_Task goal:_
Print each line below verbatim, skipping every picture.

_Given data:_

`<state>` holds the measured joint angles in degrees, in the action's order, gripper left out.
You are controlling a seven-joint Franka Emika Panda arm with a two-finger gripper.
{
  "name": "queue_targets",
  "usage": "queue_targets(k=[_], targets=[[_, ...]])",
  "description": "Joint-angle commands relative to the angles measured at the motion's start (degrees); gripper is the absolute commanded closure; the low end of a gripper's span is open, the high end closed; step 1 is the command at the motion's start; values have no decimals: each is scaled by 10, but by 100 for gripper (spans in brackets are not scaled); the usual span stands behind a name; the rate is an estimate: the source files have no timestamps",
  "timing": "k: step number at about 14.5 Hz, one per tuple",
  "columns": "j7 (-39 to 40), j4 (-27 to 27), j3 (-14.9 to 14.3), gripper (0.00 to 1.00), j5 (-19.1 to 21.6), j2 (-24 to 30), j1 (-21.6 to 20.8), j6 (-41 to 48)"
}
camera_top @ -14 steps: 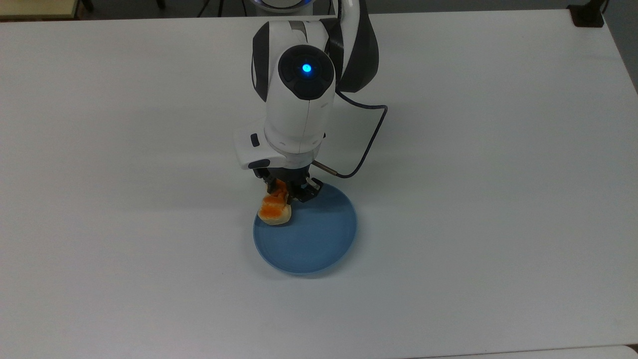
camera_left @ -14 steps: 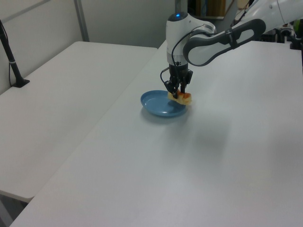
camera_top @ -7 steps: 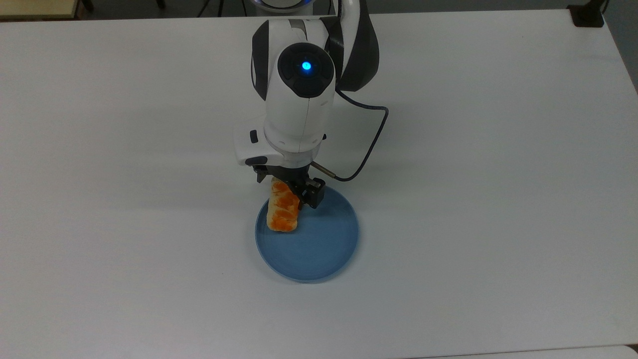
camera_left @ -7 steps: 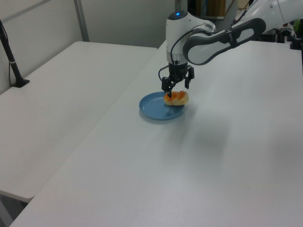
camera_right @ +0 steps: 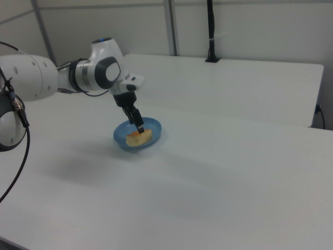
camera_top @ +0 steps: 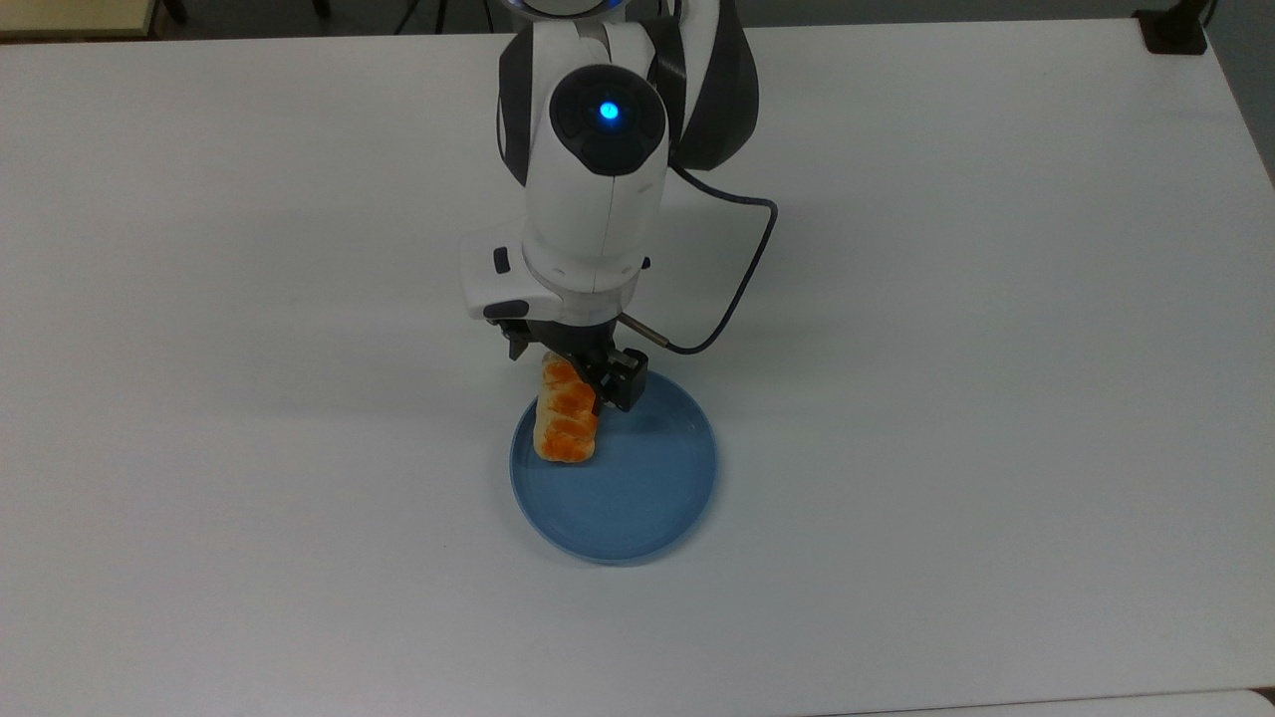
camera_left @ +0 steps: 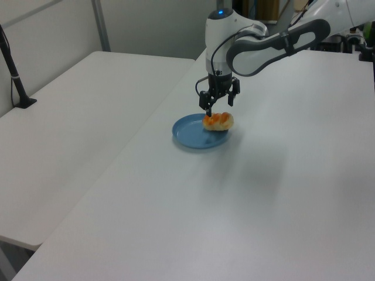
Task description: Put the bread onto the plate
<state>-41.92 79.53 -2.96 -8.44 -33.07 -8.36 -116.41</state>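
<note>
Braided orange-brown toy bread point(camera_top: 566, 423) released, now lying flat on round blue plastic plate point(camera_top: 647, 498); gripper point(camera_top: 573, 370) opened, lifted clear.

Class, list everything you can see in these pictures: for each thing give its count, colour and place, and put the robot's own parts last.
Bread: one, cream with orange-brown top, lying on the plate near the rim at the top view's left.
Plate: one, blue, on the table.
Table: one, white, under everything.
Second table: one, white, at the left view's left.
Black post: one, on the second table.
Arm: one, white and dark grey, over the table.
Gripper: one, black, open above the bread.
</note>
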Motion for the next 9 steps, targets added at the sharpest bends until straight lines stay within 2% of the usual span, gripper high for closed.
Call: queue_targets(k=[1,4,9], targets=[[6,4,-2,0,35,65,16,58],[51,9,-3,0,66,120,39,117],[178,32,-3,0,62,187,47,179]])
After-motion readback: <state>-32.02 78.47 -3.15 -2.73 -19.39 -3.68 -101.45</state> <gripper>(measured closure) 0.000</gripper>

_Written answer:_
`<state>` holds the measured joint angles in degrees, in the action's order, gripper left out.
You are controlling a seven-joint Franka Emika Panda arm with a two-finger gripper.
{
  "name": "queue_targets",
  "usage": "queue_targets(k=[_], targets=[[_, ...]])",
  "description": "Joint-angle commands relative to the angles measured at the motion's start (degrees); gripper is the absolute commanded closure; the low end of a gripper's span is open, the high end closed; step 1 is the command at the motion's start; values have no decimals: each is scaled by 10, but by 100 for gripper (spans in brackets are not scaled); the usual span stands behind a name; the rate is an estimate: the source files have no timestamps",
  "timing": "k: step number at about 14.5 Hz, one per tuple",
  "columns": "j7 (-39 to 40), j4 (-27 to 27), j3 (-14.9 to 14.3), gripper (0.00 to 1.00), j5 (-19.1 to 21.6), j2 (-24 to 30), j1 (-21.6 to 20.8), j6 (-41 to 48)"
}
camera_top @ -14 steps: 
camera_left @ -14 steps: 
camera_top @ -7 steps: 
camera_left @ -7 steps: 
camera_right @ +0 steps: 
camera_top @ +0 steps: 
camera_left @ +0 steps: 
Task description: Put the bread onto the plate
<state>-41.92 79.53 -2.96 -8.44 -33.07 -8.36 -116.41</state>
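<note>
Braided orange-brown toy bread point(camera_top: 566, 423) released, now lying flat on round blue plastic plate point(camera_top: 647, 498); gripper point(camera_top: 573, 370) opened, lifted clear.

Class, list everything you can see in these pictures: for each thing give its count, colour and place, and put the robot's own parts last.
Bread: one, cream with orange-brown top, lying on the plate near the rim at the top view's left.
Plate: one, blue, on the table.
Table: one, white, under everything.
Second table: one, white, at the left view's left.
Black post: one, on the second table.
Arm: one, white and dark grey, over the table.
Gripper: one, black, open above the bread.
</note>
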Motion for the next 9 steps, targets added at the sharpest bends until straight lines stay within 2% of the usual span, gripper high for closed.
Call: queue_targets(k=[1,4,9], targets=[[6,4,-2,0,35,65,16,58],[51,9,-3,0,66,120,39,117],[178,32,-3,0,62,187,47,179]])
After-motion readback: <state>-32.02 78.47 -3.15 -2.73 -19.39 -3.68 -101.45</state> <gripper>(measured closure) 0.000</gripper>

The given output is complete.